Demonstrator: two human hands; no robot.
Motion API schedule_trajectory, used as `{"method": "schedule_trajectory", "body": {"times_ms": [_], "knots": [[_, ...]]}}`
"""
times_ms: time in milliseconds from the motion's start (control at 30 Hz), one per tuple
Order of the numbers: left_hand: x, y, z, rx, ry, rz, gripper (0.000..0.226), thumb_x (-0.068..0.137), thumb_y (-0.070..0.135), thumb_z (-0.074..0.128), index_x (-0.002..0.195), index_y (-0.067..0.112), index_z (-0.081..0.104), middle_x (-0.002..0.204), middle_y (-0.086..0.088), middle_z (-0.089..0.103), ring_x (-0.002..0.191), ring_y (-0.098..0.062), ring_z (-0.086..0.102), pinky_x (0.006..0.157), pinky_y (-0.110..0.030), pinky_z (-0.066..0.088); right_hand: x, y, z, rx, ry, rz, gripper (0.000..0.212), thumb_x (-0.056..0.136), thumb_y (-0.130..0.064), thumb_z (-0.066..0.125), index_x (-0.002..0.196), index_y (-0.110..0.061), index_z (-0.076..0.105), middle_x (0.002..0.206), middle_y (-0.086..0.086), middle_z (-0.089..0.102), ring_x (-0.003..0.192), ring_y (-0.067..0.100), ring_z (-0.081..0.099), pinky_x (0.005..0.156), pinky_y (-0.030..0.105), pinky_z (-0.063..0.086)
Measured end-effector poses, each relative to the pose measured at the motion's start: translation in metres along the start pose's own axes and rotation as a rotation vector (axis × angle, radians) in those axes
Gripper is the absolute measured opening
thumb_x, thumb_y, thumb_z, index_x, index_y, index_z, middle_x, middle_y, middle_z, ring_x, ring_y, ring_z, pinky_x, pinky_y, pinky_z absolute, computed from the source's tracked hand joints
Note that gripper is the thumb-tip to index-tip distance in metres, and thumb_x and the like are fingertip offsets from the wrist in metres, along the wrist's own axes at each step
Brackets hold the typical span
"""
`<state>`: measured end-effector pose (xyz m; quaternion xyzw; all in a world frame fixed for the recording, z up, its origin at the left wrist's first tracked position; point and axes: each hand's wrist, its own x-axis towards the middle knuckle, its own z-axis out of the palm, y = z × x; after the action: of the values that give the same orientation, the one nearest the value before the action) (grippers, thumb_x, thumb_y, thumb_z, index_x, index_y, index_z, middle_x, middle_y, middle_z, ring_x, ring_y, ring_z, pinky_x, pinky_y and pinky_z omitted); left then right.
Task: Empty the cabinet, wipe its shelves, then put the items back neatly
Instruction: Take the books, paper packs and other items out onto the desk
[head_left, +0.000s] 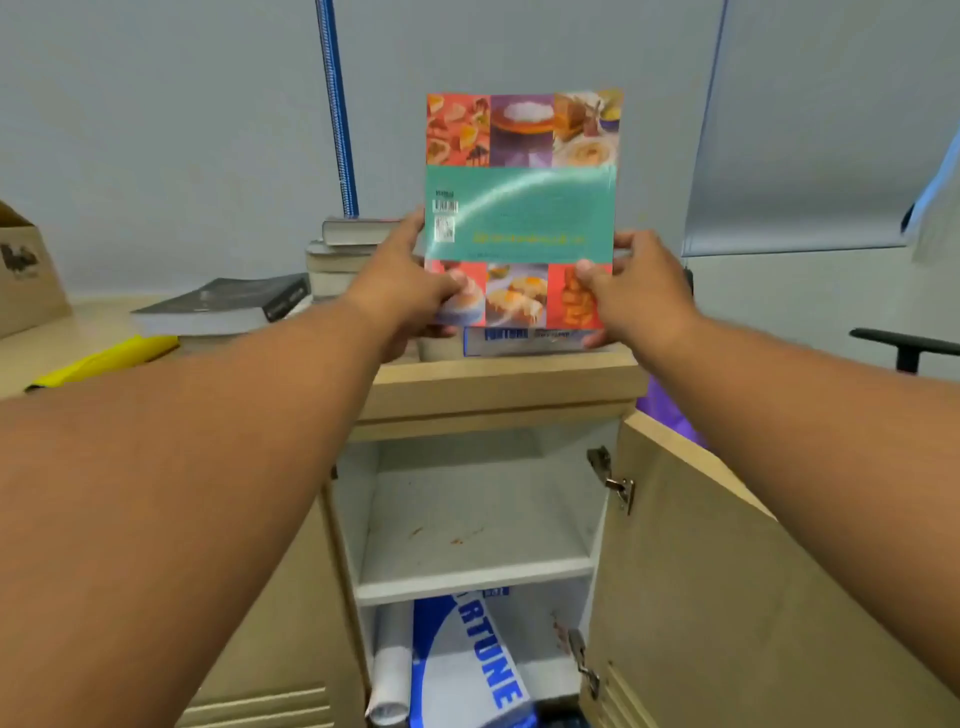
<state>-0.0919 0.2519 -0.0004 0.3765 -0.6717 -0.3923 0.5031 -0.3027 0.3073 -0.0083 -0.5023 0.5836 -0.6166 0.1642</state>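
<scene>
Nearest, in the cabinet's lower compartment, a blue-and-white folder (467, 670) reading "FORTUNE" is leaning. Above it the upper shelf (472, 530) is lying bare and stained. Farther out, the left hand (400, 291) and right hand (631, 288) are gripping a cookbook (522, 208) upright, long axis vertical, over the surface (498, 374); its writing is unreadable.

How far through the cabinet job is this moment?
Upper shelf is emptied but stained, unwiped. Both hands, left and right, hold a cookbook upright above the cabinet top. Lower shelf keeps a Fortune box and paper roll.
</scene>
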Motion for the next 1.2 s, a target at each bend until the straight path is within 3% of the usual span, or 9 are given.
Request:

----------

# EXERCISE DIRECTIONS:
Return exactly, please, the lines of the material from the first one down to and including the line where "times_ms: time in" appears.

# ANSWER AREA:
Demonstrator: two human hands; no robot.
Motion API schedule_trajectory, used as `{"method": "schedule_trajectory", "body": {"times_ms": [_], "knots": [[_, ...]]}}`
"""
times_ms: time in milliseconds from the motion's start (control at 30 Hz), one per tuple

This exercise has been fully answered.